Les Etats-Unis pourraient interdire à Safran et GE de livrer des réacteurs d’avions à la Chine

Les Etats-Unis pourraient interdire à Safran et GE de livrer des réacteurs d’avions à la Chine Source: Reuters
Le cinquième prototype du C919 construit en Chine décolle pour son premier vol d'essai depuis l'aéroport international de Shanghai Pudong (Chine) le 14 octobre 2019 (illustration)

Des sources citées par les agences évoquent la possibilité d’une prochaine interdiction de livrer des réacteurs destinés à l’avionneur chinois Comac. Une arme à double tranchant qui pourrait pénaliser Boeing au lieu de le protéger de la concurrence

L’administration des Etats-Unis réfléchirait à l’interdiction de livrer des moteurs produits par CFM – co-entreprise réunissant GE (ex-General Electric) et le français Safran (ex-Snecma) – pour les nouveaux avions de ligne chinois, selon des «sources proches du dossier» citées par l’agence Reuters.

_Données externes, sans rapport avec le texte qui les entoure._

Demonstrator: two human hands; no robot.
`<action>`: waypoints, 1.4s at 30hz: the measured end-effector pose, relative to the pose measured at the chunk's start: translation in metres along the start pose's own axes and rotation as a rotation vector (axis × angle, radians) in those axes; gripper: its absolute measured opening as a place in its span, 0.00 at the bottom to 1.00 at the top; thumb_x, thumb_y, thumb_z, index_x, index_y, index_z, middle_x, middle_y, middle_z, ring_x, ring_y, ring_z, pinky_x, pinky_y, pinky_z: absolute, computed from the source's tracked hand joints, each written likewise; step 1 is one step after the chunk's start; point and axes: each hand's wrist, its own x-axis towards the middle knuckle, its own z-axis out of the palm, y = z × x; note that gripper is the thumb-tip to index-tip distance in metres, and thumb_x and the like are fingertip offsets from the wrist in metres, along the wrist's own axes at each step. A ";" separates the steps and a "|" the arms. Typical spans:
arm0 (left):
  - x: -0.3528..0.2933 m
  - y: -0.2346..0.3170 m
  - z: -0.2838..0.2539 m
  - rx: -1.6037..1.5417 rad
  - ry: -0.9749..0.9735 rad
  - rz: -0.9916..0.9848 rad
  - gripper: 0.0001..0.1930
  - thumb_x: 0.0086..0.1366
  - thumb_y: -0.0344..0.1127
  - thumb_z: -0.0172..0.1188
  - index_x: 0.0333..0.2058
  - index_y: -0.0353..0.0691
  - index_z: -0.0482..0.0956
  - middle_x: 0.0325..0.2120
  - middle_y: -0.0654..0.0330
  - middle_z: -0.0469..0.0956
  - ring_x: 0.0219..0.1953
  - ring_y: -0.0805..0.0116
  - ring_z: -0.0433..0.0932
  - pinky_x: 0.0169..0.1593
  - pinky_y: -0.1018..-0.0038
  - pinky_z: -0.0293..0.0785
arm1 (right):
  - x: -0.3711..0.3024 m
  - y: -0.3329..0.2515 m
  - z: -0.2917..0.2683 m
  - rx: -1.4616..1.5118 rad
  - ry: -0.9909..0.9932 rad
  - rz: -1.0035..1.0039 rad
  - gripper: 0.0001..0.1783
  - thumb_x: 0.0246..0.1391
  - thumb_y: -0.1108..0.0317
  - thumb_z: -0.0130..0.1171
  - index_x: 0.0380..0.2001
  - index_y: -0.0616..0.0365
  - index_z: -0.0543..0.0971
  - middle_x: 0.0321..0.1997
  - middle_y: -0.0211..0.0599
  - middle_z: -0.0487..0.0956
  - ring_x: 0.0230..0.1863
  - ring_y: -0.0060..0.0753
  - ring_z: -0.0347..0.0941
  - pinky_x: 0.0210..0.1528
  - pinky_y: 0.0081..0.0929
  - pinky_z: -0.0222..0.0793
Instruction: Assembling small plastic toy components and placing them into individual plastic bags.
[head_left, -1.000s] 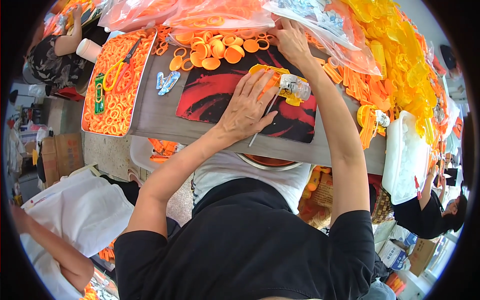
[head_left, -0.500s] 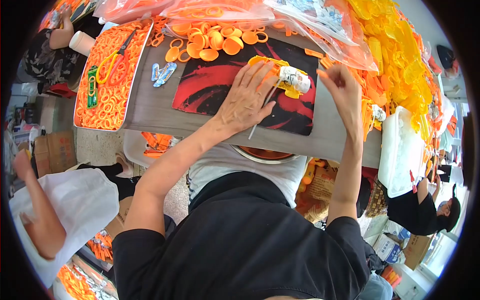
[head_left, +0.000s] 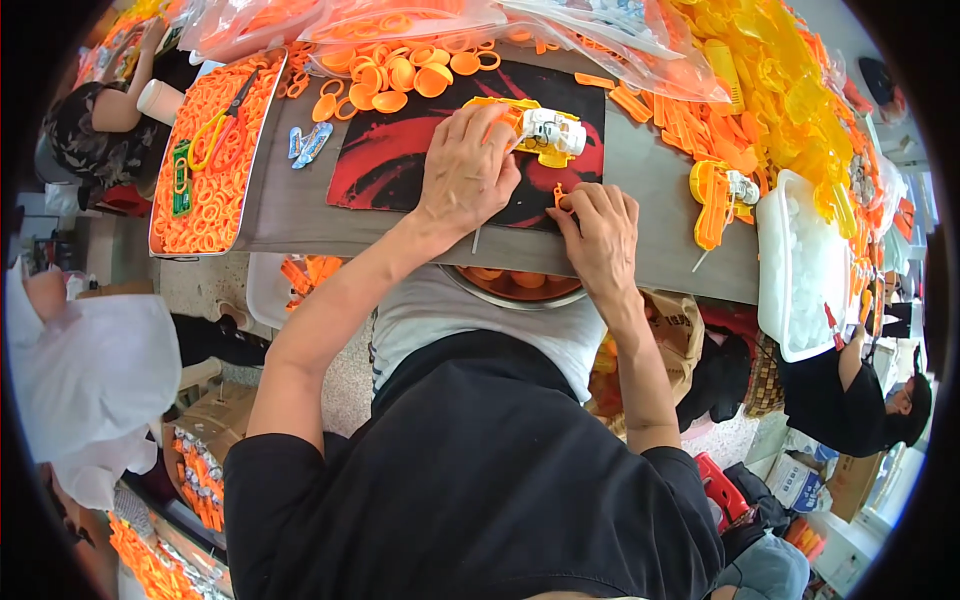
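Left hand point(head_left: 468, 170) presses flat on a half-built yellow and white toy point(head_left: 535, 130) lying on the red and black mat point(head_left: 380, 165), fingers closed over its end. Right hand point(head_left: 600, 230) pinches a small orange piece point(head_left: 560, 193) at the mat's near edge. Judging by this, assembly is midway: piece not yet fitted, and orange parts point(head_left: 400, 75) are heaped beyond.
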 end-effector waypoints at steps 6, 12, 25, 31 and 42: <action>0.017 -0.004 -0.001 0.034 -0.046 -0.033 0.14 0.54 0.35 0.68 0.38 0.41 0.77 0.44 0.58 0.73 0.49 0.58 0.72 0.55 0.60 0.67 | -0.009 0.001 0.003 0.020 0.057 -0.023 0.10 0.51 0.67 0.69 0.36 0.55 0.81 0.43 0.29 0.81 0.45 0.35 0.74 0.52 0.35 0.62; 0.025 -0.033 -0.007 -0.166 -0.068 -0.012 0.10 0.66 0.37 0.63 0.39 0.38 0.76 0.52 0.56 0.75 0.59 0.54 0.72 0.64 0.59 0.64 | 0.009 -0.016 0.005 0.222 0.194 0.095 0.12 0.51 0.68 0.70 0.40 0.53 0.82 0.43 0.29 0.82 0.45 0.34 0.74 0.53 0.34 0.62; 0.016 -0.036 0.009 -0.325 -0.076 -0.040 0.17 0.68 0.40 0.61 0.49 0.37 0.69 0.44 0.57 0.76 0.54 0.55 0.73 0.59 0.59 0.67 | 0.038 -0.033 0.045 0.025 0.277 0.035 0.12 0.51 0.66 0.70 0.40 0.51 0.84 0.41 0.25 0.80 0.45 0.32 0.74 0.53 0.36 0.62; 0.036 -0.047 0.006 -0.335 -0.238 -0.110 0.18 0.63 0.44 0.67 0.38 0.39 0.69 0.35 0.57 0.71 0.43 0.57 0.72 0.49 0.63 0.68 | 0.044 -0.010 0.030 -0.039 0.106 -0.240 0.15 0.50 0.67 0.68 0.43 0.51 0.83 0.44 0.25 0.79 0.46 0.32 0.74 0.54 0.39 0.63; 0.038 -0.046 0.011 -0.437 -0.252 -0.139 0.18 0.61 0.48 0.68 0.39 0.43 0.72 0.38 0.58 0.72 0.45 0.55 0.71 0.47 0.60 0.68 | 0.026 -0.043 0.036 0.032 0.107 0.016 0.23 0.51 0.77 0.61 0.54 0.64 0.78 0.52 0.41 0.76 0.49 0.41 0.72 0.56 0.41 0.64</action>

Cette restriction potentielle imposée à la vente de moteurs pourrait être étendue à d’autres composants tels que les systèmes de commande de vol fabriqués par l’entreprise américaine Honeywell. Une nouvelle étape dans la bataille entre les deux plus grandes économies du monde sur le commerce et la technologie.

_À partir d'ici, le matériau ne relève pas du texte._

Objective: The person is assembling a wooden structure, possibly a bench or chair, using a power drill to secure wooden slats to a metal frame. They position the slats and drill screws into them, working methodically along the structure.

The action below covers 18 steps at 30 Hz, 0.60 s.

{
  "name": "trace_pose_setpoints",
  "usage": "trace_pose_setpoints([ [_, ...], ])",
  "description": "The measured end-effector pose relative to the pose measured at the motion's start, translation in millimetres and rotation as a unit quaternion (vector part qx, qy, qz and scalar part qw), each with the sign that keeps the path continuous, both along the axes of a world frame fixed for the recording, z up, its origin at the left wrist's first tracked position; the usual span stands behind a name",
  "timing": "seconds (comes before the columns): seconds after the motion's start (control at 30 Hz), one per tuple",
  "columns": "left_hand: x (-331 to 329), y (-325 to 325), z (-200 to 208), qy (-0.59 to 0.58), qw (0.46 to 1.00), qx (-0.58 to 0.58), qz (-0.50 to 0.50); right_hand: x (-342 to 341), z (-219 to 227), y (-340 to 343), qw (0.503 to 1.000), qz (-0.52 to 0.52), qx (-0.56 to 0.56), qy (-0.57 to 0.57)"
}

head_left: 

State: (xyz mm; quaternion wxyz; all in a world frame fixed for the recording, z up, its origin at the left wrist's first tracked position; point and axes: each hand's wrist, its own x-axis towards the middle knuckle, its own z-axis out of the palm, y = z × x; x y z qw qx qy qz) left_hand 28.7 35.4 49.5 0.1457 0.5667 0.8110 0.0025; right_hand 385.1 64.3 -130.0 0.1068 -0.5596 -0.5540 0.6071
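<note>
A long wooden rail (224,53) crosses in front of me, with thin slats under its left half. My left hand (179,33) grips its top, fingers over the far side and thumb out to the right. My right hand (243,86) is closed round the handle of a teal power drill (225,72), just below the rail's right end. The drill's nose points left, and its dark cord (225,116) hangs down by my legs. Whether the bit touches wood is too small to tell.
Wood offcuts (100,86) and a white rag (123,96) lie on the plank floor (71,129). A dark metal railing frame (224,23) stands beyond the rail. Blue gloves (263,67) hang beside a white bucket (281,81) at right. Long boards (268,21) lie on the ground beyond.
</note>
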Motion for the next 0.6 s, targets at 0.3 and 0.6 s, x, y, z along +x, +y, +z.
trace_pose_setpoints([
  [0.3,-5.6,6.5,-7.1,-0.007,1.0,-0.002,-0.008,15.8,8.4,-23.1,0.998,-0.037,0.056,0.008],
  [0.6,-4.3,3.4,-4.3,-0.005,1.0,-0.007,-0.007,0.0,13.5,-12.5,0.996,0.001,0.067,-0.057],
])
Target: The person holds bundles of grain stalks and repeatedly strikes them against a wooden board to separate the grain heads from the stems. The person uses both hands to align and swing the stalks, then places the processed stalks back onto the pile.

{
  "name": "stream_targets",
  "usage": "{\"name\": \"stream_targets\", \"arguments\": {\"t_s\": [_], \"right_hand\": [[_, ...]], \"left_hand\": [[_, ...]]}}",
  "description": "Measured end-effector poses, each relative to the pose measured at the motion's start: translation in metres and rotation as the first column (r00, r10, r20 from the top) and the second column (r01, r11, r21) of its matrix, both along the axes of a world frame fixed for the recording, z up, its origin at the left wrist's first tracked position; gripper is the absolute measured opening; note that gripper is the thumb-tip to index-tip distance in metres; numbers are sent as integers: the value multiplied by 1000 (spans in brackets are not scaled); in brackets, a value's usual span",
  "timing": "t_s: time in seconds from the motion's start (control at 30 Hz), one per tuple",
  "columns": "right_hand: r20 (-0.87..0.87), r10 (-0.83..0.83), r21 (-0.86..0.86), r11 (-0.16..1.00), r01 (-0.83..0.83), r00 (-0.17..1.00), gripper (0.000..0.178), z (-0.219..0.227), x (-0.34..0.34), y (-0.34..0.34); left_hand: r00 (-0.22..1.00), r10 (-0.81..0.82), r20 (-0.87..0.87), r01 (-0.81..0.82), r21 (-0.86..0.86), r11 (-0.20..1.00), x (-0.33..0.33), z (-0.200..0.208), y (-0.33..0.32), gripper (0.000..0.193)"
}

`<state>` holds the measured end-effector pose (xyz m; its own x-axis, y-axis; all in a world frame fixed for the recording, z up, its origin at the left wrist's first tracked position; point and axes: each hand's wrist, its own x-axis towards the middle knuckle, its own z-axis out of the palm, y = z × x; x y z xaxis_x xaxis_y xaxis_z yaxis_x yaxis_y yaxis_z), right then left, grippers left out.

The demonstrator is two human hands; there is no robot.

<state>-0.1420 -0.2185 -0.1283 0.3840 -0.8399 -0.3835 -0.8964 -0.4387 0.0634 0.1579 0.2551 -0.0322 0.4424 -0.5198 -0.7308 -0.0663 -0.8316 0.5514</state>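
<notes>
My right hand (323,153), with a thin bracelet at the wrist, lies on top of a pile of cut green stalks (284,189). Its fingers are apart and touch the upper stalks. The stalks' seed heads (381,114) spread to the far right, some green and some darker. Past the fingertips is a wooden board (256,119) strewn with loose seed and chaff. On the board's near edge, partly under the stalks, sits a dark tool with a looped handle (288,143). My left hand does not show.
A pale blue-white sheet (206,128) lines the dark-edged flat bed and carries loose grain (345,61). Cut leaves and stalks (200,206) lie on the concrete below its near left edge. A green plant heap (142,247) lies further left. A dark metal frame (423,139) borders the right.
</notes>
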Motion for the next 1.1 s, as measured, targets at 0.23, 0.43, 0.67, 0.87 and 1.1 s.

Cette question doit être soulevée lors d'une réunion interministérielle prévue pour le 20 février et une autre réunion avec des membres du cabinet du président Donald Trump prévue le 28 février, selon des sources citées par Reuters.

La Maison Blanche et le département américain du Commerce, qui octroie des licences pour ces exportations, ont toutefois refusé de commenter cette information de même que GE et les ministères concernés aux Etats-Unis.

Depuis des années, les Etats-Unis soutiennent les entreprises américaines dans le secteur naissant de l'aviation civile en Chine. Le gouvernement a accordé des licences qui permettent à ces sociétés de vendre des moteurs, des systèmes de commande de vol et d'autres composants pour le premier gros avion commercial chinois, le COMAC C919. Le jet à fuselage étroit a déjà effectué des vols d'essai et devrait entrer en service l'année prochaine.

Une arme à double tranchant pour l'administration américaine

Mais l'administration Trump se demande s'il faut désormais refuser la dernière demande de licence pour fournir le moteur CFM LEAP-1C pour le C919, bien que CFM ait obtenu des licences pour les moteurs LEAP depuis 2014 et en ait obtenu une dernière en mars 2019.

La perspective d’une interdiction des livraisons des moteurs a également été évoquée le 14 février par le Wall Street Journal. Safran n'a pas immédiatement répondu aux demandes de commentaire de Reuters, pas plus que le gouvernement français.

Mais l'autorisation future de telles ventes pour les avions de passagers de la COMAC pourrait faire l'objet d'un débat. Honeywell a également demandé une licence pour la technologie des commandes de vol afin de participer au développement du C929, le projet russo-chinois d'avion à réaction à large fuselage. Celui-ci devrait être amené à concurrencer les Boeing 787 et les Airbus A350

Le choix est délicat pour les Etats-Unis selon une autre «source proche du dossier» citée par Reuters. Car, bien que ces interdictions potentielles aient visiblement pour objectif de protéger Boeing très ébranlé par la crise du 737 max dans la compétition mondiale, elles pourraient au contraire l'handicaper.

La Chine pourrait en effet riposter en commandant plus d'avions à Airbus qu'à Boeing, pour qui le marché chinois représente désormais près d’un quart des débouchés commerciaux possibles.